Assignment> Copy out the lines of the listing from the one containing "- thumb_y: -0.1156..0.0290" onward, through the last, without altering any.

╔══

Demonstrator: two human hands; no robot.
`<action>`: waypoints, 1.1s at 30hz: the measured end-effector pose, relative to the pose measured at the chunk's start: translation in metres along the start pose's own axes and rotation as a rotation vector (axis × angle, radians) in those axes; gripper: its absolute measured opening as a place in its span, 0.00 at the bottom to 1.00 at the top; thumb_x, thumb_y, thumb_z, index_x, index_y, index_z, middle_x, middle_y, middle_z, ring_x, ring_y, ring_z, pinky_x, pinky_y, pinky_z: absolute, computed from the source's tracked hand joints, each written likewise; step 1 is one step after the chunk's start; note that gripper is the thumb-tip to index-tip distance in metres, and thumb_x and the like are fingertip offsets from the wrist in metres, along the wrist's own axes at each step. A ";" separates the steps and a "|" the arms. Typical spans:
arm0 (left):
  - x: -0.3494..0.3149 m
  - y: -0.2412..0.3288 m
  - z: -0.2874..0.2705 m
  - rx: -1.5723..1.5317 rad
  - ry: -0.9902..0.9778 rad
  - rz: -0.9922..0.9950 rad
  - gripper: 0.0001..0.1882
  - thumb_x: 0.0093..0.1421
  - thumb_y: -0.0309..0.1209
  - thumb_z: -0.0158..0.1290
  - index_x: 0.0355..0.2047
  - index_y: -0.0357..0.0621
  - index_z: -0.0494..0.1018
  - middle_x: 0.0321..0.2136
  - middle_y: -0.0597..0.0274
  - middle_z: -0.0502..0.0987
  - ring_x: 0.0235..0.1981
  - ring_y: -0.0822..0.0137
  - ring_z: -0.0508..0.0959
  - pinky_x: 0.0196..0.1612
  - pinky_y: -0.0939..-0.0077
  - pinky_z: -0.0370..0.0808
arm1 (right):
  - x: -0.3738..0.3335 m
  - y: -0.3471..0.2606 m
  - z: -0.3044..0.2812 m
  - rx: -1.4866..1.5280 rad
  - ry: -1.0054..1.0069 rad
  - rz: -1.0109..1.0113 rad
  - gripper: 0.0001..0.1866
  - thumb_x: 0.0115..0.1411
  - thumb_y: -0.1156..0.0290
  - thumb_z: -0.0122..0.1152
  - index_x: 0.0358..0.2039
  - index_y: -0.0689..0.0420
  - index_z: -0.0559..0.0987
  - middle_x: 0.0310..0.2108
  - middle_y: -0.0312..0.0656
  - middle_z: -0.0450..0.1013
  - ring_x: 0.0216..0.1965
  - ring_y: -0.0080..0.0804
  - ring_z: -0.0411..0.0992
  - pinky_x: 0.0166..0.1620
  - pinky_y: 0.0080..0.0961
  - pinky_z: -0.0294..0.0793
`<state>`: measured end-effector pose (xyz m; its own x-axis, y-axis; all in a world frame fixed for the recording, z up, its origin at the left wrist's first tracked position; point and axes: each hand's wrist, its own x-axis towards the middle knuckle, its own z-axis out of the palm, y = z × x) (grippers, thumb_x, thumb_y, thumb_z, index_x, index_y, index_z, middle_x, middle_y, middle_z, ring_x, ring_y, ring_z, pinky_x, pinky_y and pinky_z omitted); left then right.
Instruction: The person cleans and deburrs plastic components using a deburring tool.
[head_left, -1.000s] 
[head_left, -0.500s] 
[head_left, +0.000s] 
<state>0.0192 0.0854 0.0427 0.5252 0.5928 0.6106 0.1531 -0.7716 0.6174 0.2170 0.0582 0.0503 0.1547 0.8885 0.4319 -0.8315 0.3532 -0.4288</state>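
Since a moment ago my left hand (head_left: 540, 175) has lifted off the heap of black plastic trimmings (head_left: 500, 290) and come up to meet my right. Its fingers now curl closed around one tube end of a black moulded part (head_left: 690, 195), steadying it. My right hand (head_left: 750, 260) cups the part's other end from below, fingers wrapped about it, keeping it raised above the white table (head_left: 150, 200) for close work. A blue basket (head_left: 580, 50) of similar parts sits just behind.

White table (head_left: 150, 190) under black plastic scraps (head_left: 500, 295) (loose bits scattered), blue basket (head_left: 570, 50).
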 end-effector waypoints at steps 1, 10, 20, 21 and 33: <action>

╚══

Exercise response>
  - thumb_y: -0.1156..0.0290
  - thumb_z: -0.0122..0.1152
  - index_x: 0.0358..0.2039
  - index_y: -0.0689..0.0420
  - index_z: -0.0559..0.0987
  - middle_x: 0.0310..0.2108
  - middle_y: -0.0312..0.0656
  - middle_z: -0.0450..0.1013
  - ring_x: 0.0216..0.1965
  - ring_y: -0.0080..0.0804
  - ring_z: -0.0411..0.0992
  - pinky_x: 0.0166..0.1620
  - pinky_y: 0.0080..0.0961
  - pinky_z: -0.0294..0.0793
`<state>`: measured end-effector pose (xyz m; its own x-axis, y-axis; all in a world frame fixed for the recording, z up, its origin at the left wrist's first tracked position; point and axes: each hand's wrist, its own x-axis towards the middle knuckle, its own z-axis out of the palm, y = z × x) (grippers, thumb_x, thumb_y, thumb_z, index_x, index_y, index_z, middle_x, middle_y, middle_z, ring_x, ring_y, ring_z, pinky_x, pinky_y and pinky_z omitted); left then right.
Instruction: The person cleans and deburrs plastic components using a deburring tool.
[head_left, -1.000s] 
[head_left, -0.500s] 
[head_left, +0.000s] 
<state>0.0192 0.0854 0.0427 0.5252 0.5928 0.6106 0.1531 -0.7716 0.6174 0.2170 0.0582 0.0503 0.1547 0.8885 0.4319 -0.8315 0.3532 -0.4288</state>
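Since a moment ago my left hand (head_left: 540, 175) has lifted off the heap of black plastic trimmings (head_left: 500, 290) and come up to meet my right. Its fingers now curl closed around one tube end of a black moulded part (head_left: 690, 195), steadying it. My right hand (head_left: 750, 260) cups the part's other end from below, fingers wrapped about it, keeping it raised above the white table (head_left: 150, 200) for close work. A blue basket (head_left: 580, 50) of similar parts sits just behind.

White table (head_left: 150, 190) under black plastic scraps (head_left: 500, 295) (loose bits scattered), blue basket (head_left: 570, 50).
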 end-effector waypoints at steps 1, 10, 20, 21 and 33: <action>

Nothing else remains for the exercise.